Mostra “Libertà va cercando, ch’è sì cara. Vigilando redimere”

La mostra è organizzata nell’ambito del progetto scolastico “Educazione alla condivisione e alla solidarietà”, in collaborazione con il “Centro Servizi Volontariato del Friuli Venezia Giulia”.

Viviamo in una società giustizialista. Chi sbaglia è dannato e quindi da emarginare. Ben diversa è la tradizione e l’esperienza cristianaC’è una possibilità, nella ferita dolorosa del riconoscimento dell’errore, di redenzione e di salvezza. Non a caso fin dall’inizio dell’era cristiana c’è stata un’attenzione profonda al mondo delle carceri: visitare i detenuti è una delle opere di misericordia corporale.
Così anche oggi, si scopre che chi sta espiando una pena può dare testimonianza della possibilità di libertà e di fede pur rimanendo dietro le sbarre.
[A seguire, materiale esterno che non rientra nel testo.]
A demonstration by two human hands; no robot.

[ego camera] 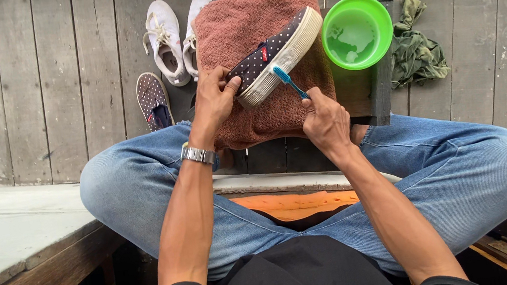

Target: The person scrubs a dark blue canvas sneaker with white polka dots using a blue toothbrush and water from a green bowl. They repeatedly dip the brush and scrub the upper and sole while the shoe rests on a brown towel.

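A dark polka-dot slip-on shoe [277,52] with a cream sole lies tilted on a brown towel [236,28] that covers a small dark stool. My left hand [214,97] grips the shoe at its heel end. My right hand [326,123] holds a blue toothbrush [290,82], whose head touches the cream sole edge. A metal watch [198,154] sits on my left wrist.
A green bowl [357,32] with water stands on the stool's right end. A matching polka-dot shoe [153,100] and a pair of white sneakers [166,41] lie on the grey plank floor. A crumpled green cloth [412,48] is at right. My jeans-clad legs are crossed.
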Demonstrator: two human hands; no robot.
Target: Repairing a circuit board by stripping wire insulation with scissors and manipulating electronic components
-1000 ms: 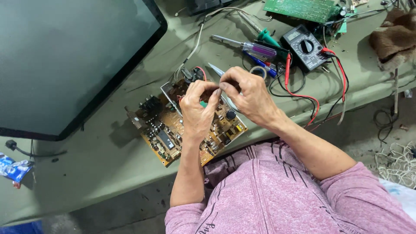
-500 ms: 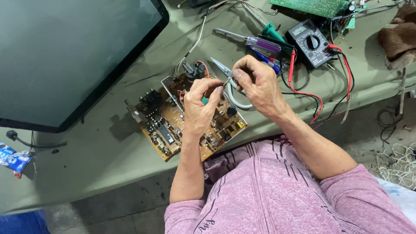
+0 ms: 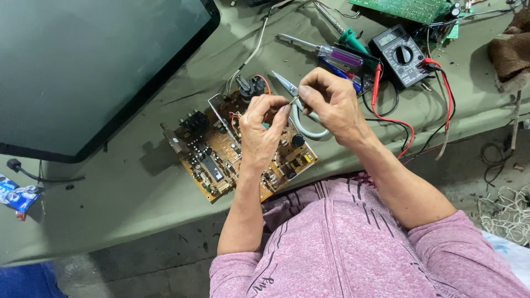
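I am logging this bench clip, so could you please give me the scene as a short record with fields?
left hand: over the circuit board, fingertips pinching a thin metal piece
right hand: holds pliers, tips at the same piece
surface: green cloth-covered table
nearby tools: purple-handled screwdriver, multimeter with red and black leads
left side: large dark screen

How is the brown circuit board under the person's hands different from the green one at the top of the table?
The brown circuit board lies whole in view at the table's near edge, under the left hand; the green circuit board lies at the far edge, cut off by the picture, with no hand on it. The brown one is tan and crowded with tall dark parts; the green one's visible face looks mostly flat. Both rest on the olive cloth.
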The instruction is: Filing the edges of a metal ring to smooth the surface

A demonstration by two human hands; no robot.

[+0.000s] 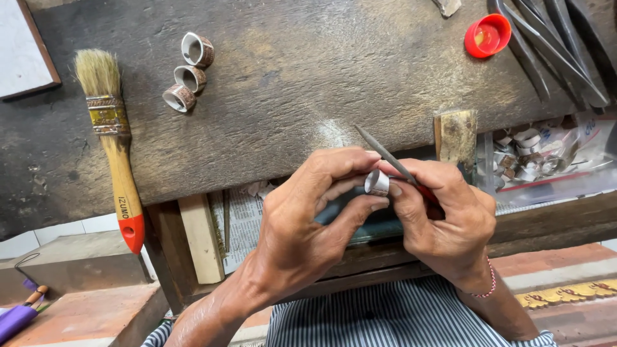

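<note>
Metal ring pinched in left hand fingers, right hand gripping file

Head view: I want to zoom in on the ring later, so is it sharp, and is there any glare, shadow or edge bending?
In the head view the ring between the left hand and right hand is fairly sharp, as is the file; light is soft and even, with faint shadow under the paintbrush; mild glare on the plastic bag; the bench edges curve slightly, suggesting a wide-angle lens.
</note>
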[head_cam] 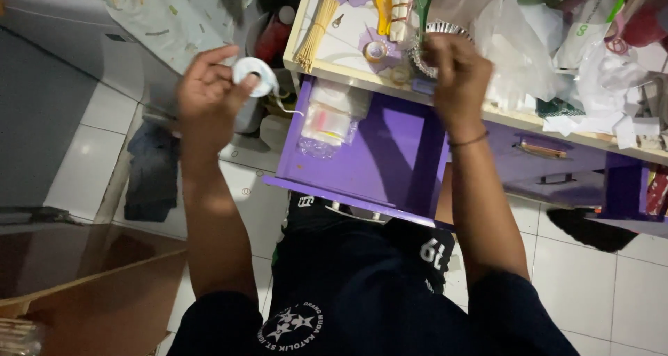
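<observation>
My left hand (207, 95) is raised over the floor and grips a small white roll of tape (255, 74), with a short strip hanging off its right side. My right hand (454, 71) is at the front edge of the desk top, its fingers closed around a fluted silver foil cup (440, 30) that it partly hides. Below both hands a purple drawer (376, 165) stands pulled open. A clear plastic bag of small items (325, 123) lies in the drawer's back left corner.
The cream desk top (348, 46) holds a bundle of wooden skewers (316, 29), a yellow spoon (384, 8), a small tape roll (376, 51) and heaps of plastic bags (550, 43). A closed purple drawer (550, 165) is at right. A brown board (90, 293) leans at lower left on the white tile floor.
</observation>
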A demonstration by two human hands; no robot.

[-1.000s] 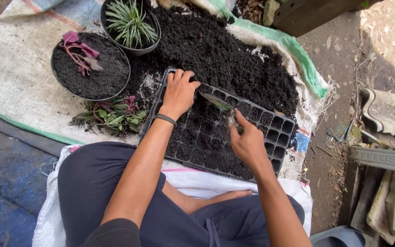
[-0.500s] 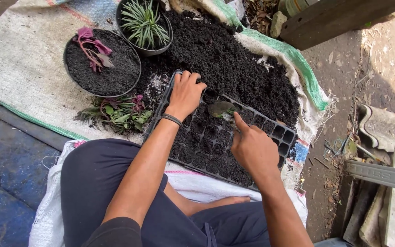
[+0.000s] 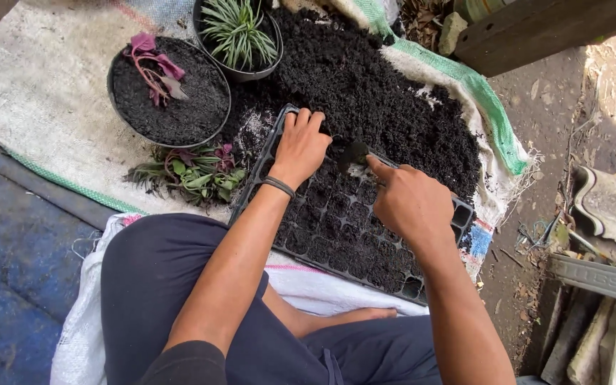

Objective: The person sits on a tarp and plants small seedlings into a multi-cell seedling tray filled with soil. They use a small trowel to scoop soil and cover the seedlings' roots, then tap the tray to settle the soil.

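Note:
A black seedling tray point(image 3: 458, 214) with several soil-filled cells lies on a white woven sack in front of my knees. My left hand point(image 3: 302, 142) presses knuckles-down into cells at the tray's far left corner; a dark band is on its wrist. My right hand point(image 3: 411, 201) hovers over the tray's middle and pinches a small green cutting point(image 3: 356, 152) between thumb and forefinger, its leaf just above the far row of cells. A heap of dark soil point(image 3: 386, 93) lies right behind the tray.
A black pot of soil with a purple plant point(image 3: 169, 89) and a pot with a spiky green plant point(image 3: 238, 32) stand at the back left. Loose cuttings point(image 3: 194, 175) lie left of the tray. Bare ground, a wooden beam point(image 3: 536, 32) and roof tiles point(image 3: 607, 207) are at the right.
My right hand has carried the cutting a little further toward the tray's far row. My left hand stays pressed in the corner cells. The camera has tilted slightly.

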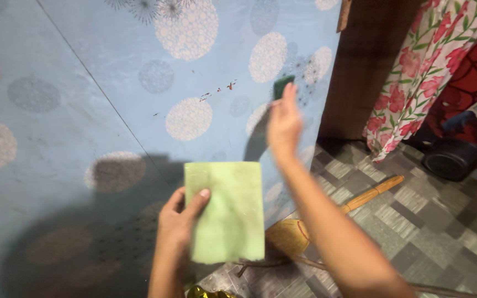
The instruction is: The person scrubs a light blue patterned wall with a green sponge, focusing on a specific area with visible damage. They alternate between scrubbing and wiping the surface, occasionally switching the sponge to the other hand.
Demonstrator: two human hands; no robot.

La mostra racconta, con diversi strumenti espressivi, questi fatti di vita nuova giungendo a porre interrogativi sul ruolo della detenzione nel nostro Paese rispetto a una funzione rieducativa costituzionale spesso disattesa, nonostante i ripetuti appelli degli ultimi pontefici.
Il principale intento della mostra è dunque quello di documentare che, paradossalmente, in un luogo dove tutto sembra finalizzato alla privazione della libertà, può nascere una domanda di verità di sé, inizio di un percorso di riconquista dell’umano. Proprio il riconoscimento dell’errore e la richiesta di Perdono agli uomini e a Dio è il principio di un cammino di redenzione.
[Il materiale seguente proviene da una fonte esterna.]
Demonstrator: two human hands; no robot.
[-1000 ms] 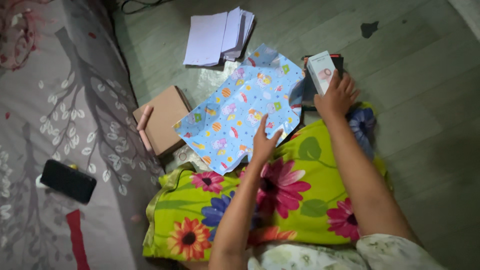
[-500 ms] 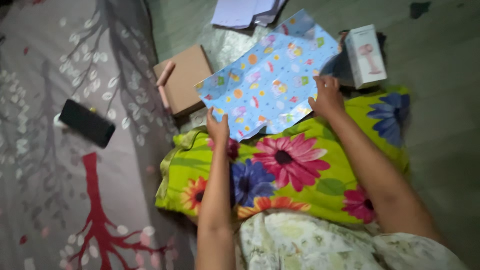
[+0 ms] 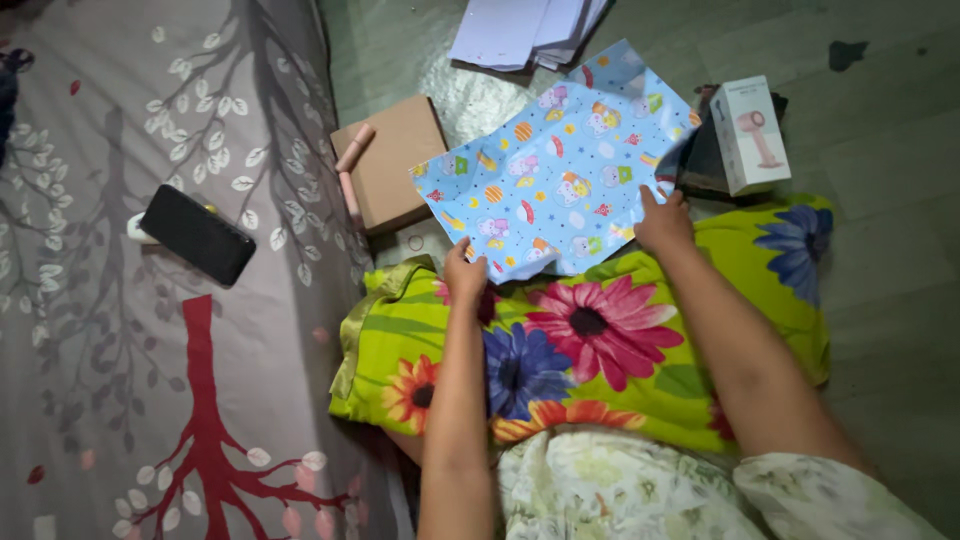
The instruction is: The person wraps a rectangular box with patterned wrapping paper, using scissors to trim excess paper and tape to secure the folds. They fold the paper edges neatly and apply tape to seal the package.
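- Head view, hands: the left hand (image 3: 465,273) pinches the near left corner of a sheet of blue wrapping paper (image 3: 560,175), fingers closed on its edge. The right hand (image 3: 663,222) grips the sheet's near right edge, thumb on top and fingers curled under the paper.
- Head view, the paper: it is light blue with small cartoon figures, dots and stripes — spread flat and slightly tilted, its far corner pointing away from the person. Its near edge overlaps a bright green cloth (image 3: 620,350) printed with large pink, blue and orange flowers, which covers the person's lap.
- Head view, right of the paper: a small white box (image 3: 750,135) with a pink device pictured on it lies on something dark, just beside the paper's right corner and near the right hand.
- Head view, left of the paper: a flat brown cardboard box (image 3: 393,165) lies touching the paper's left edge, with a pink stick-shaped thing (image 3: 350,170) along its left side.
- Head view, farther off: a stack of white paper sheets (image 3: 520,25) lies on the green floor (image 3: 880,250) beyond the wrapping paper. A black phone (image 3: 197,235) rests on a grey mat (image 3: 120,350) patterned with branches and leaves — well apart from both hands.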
“La bellezza è per entusiasmare al lavoro, il lavoro è per risorgere “: la famosa frase del poeta polacco C.K. Norwid, così caro a Giovanni Paolo II, sintetizza molto bene quanto emerso nell’incontro di presentazione della mostra “Libertà va cercando, ch’è sì cara. Vigilando redimere”, tenutosi nel Liceo “M. Grigoletti”, cui hanno partecipato Andrea Basso della Cooperativa “Giotto” di Padova, don Piergiorgio Rigolo, cappellano del carcere di Pordenone, e il prof. Mario Sartor, volontario nel carcere cittadino. “La risposta al problema carcerario italiano sta nella creazione di occasioni di lavoro vero. Solo così il detenuto trova un’alternativa valida alla disperazione o alla ricaduta nell’errore”, ha sostenuto Andrea Basso, fondatore della cooperativa padovana che dal 1981 opera con i detenuti del locale carcere di massima sicurezza, coinvolgendo attualmente circa cento detenuti su ottocento. Si tratta di un’esperienza pilota, in quanto in Italia su circa 66.000 carcerati sono meno di un migliaio quelli che svolgono un lavoro con contratti regolari e capacità di stare sul mercato. “Ma è importante – ha continuato Basso – che si tratti di lavoro vero, perché così chi ha sbagliato capisce di essere ancora utile alla famiglia e alla società e di avere un valore come persona, al di là del proprio errore”.

 

Don Rigolo e Mario Sartor hanno invece messo in evidenza le difficili condizioni di vita nel nostro carcere circondariale, posto nel cuore della città, ma spesso sentito come estraneo dai pordenonesi. Essi hanno anche sottolineato l’importanza dei rapporti umani allacciati con i carcerati, i quali vivono con grande sofferenza soprattutto le limitazioni nei contatti con i familiari. I ragazzi del Grigoletti e dell’ITI “J.F. Kennedy”, coinvolti nel progetto di educazione alla condivisione e alla solidarietà, promosso dal Centro culturale “Augusto Del Noce”, con il sostegno del Centro Servizi Volontariato, hanno ascoltato con attenzione, soprattutto l’invito rivolto loro, sempre da Basso, “ad andare fino in fondo nell’impegno con la propria umanità e con il proprio lavoro, condizione fondamentale per qualsiasi crescita umana e sociale”.